**TASK TO COMPLETE**
Give back all the data exactly as it was written.

**SOURCE MATERIAL**

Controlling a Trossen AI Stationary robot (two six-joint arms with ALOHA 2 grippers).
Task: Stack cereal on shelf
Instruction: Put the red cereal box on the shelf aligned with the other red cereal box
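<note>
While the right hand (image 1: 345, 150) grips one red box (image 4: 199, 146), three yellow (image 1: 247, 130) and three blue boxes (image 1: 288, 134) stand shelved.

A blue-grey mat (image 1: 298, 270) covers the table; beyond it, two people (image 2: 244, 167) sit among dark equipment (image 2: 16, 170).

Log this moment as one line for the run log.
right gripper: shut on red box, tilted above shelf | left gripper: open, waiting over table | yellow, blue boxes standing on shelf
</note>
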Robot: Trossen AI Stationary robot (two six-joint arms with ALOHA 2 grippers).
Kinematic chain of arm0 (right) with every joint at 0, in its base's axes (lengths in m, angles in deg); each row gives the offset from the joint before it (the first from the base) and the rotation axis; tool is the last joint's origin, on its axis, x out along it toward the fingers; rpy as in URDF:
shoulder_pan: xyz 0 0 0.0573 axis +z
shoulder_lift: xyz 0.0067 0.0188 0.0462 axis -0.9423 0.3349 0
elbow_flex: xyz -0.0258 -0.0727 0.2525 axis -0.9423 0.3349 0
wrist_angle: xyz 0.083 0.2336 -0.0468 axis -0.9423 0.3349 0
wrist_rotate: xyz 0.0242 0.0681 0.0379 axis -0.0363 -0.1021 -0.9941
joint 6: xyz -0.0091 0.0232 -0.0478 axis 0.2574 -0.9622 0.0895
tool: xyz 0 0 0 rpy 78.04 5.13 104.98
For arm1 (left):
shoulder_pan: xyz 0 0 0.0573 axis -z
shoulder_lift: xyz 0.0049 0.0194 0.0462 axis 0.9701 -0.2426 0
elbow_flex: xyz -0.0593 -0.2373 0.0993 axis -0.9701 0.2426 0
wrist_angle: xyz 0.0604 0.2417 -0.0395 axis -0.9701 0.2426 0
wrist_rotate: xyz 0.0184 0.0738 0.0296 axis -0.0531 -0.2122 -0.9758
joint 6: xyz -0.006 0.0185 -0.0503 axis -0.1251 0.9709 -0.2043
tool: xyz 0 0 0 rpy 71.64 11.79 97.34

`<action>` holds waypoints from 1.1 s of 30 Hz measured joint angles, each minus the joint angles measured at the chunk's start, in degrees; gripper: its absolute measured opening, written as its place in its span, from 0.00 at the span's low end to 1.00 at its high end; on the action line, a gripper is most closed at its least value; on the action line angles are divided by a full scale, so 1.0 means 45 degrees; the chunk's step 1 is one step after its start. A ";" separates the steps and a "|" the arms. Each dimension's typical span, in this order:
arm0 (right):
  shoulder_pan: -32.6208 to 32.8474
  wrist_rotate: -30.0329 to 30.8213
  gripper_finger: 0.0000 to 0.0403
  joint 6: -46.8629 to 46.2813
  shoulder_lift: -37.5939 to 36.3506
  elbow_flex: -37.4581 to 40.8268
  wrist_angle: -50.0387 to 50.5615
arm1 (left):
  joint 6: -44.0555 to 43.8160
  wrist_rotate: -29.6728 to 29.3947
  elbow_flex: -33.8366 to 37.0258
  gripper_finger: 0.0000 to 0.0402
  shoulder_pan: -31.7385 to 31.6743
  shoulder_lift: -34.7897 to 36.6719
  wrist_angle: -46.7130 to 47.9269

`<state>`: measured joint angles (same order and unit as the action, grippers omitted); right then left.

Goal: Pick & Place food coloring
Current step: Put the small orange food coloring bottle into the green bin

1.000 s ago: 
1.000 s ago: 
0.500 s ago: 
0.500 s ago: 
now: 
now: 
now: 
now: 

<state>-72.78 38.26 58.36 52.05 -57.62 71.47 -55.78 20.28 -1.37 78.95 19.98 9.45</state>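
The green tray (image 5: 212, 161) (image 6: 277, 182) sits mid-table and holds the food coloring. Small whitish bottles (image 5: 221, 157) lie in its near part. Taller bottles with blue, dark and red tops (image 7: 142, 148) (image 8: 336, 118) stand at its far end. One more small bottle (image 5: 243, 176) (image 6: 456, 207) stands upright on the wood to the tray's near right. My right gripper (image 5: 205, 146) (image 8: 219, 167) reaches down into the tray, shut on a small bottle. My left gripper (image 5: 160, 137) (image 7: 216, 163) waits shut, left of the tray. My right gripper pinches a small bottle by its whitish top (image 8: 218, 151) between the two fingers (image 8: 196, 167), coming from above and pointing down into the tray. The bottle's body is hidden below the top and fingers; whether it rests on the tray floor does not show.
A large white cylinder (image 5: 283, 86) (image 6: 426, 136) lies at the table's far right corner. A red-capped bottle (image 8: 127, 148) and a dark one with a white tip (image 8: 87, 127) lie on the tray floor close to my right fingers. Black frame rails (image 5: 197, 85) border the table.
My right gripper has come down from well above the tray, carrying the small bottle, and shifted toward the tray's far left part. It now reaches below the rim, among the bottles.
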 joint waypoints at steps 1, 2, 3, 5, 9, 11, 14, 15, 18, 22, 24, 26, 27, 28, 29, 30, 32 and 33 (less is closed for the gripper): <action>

**SOLUTION BELOW**
Controlling a Trossen AI Stationary robot (two six-joint arms with ALOHA 2 grippers).
Task: Stack cereal on shelf
Instruction: Put the red cereal box on the shelf aligned with the other red cereal box
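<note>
While the right hand (image 1: 345, 150) grips one red box (image 4: 199, 146), three yellow (image 1: 247, 130) and three blue boxes (image 1: 288, 134) stand shelved.

A blue-grey mat (image 1: 298, 270) covers the table; beyond it, two people (image 2: 244, 167) sit among dark equipment (image 2: 16, 170).

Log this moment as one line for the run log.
right gripper: shut on red box, tilted above shelf | left gripper: open, waiting over table | yellow, blue boxes standing on shelf
</note>
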Robot: Trossen AI Stationary robot (two six-joint arms with ALOHA 2 grippers).
Kinematic chain of arm0 (right) with every joint at 0, in its base's axes (lengths in m, angles in deg); each row gives the offset from the joint before it (the first from the base) and the rotation axis; tool is the last joint's origin, on its axis, x out along it toward the fingers; rpy as in URDF:
shoulder_pan: xyz 0 0 0.0573 axis +z
shoulder_lift: xyz 0.0067 0.0188 0.0462 axis -0.9423 0.3349 0
elbow_flex: xyz -0.0258 -0.0727 0.2525 axis -0.9423 0.3349 0
wrist_angle: xyz 0.083 0.2336 -0.0468 axis -0.9423 0.3349 0
wrist_rotate: xyz 0.0242 0.0681 0.0379 axis -0.0363 -0.1021 -0.9941
joint 6: xyz -0.0091 0.0232 -0.0478 axis 0.2574 -0.9622 0.0895
tool: xyz 0 0 0 rpy 78.04 5.13 104.98
For arm1 (left):
shoulder_pan: xyz 0 0 0.0573 axis -z
shoulder_lift: xyz 0.0049 0.0194 0.0462 axis 0.9701 -0.2426 0
elbow_flex: xyz -0.0593 -0.2373 0.0993 axis -0.9701 0.2426 0
wrist_angle: xyz 0.0604 0.2417 -0.0395 axis -0.9701 0.2426 0
wrist_rotate: xyz 0.0184 0.0738 0.0296 axis -0.0531 -0.2122 -0.9758
joint 6: xyz -0.006 0.0185 -0.0503 axis -0.1251 0.9709 -0.2043
tool: xyz 0 0 0 rpy 71.64 11.79 97.34

`<action>` holds waypoints from 1.1 s of 30 Hz measured joint angles, each minus the joint angles measured at the chunk's start, in degrees; gripper: its absolute measured opening, written as its place in its span, from 0.00 at the span's low end to 1.00 at its high end; on the action line, a gripper is most closed at its least value; on the action line angles are divided by a full scale, so 1.0 means 45 degrees; the chunk's step 1 is one step after its start. A ";" separates the steps and a "|" the arms. Each dimension's typical span, in this order:
arm0 (right):
  shoulder_pan: -32.6208 to 32.8474
  wrist_rotate: -30.0329 to 30.8213
  gripper_finger: 0.0000 to 0.0403
  joint 6: -46.8629 to 46.2813
  shoulder_lift: -37.5939 to 36.3506
  elbow_flex: -37.4581 to 40.8268
  wrist_angle: -50.0387 to 50.5615
arm1 (left):
  joint 6: -44.0555 to 43.8160
  wrist_rotate: -29.6728 to 29.3947
  elbow_flex: -33.8366 to 37.0258
  gripper_finger: 0.0000 to 0.0402
  shoulder_pan: -31.7385 to 31.6743
  shoulder_lift: -34.7897 to 36.6719
  wrist_angle: -46.7130 to 47.9269

`<state>`: measured joint angles (same order and unit as the action, grippers omitted); right then left.

Goal: Pick & Place food coloring
Current step: Put the small orange food coloring bottle into the green bin

1.000 s ago: 
1.000 s ago: 
0.500 s ago: 
0.500 s ago: 
now: 
now: 
now: 
now: 

<state>-72.78 38.26 58.36 52.05 -57.62 71.47 -55.78 20.28 -1.37 78.95 19.98 9.45</state>
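The green tray (image 5: 212, 161) (image 6: 277, 182) sits mid-table and holds the food coloring. Small whitish bottles (image 5: 221, 157) lie in its near part. Taller bottles with blue, dark and red tops (image 7: 142, 148) (image 8: 336, 118) stand at its far end. One more small bottle (image 5: 243, 176) (image 6: 456, 207) stands upright on the wood to the tray's near right. My right gripper (image 5: 205, 146) (image 8: 219, 167) reaches down into the tray, shut on a small bottle. My left gripper (image 5: 160, 137) (image 7: 216, 163) waits shut, left of the tray. My right gripper pinches a small bottle by its whitish top (image 8: 218, 151) between the two fingers (image 8: 196, 167), coming from above and pointing down into the tray. The bottle's body is hidden below the top and fingers; whether it rests on the tray floor does not show.
A large white cylinder (image 5: 283, 86) (image 6: 426, 136) lies at the table's far right corner. A red-capped bottle (image 8: 127, 148) and a dark one with a white tip (image 8: 87, 127) lie on the tray floor close to my right fingers. Black frame rails (image 5: 197, 85) border the table.
My right gripper has come down from well above the tray, carrying the small bottle, and shifted toward the tray's far left part. It now reaches below the rim, among the bottles.
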 joint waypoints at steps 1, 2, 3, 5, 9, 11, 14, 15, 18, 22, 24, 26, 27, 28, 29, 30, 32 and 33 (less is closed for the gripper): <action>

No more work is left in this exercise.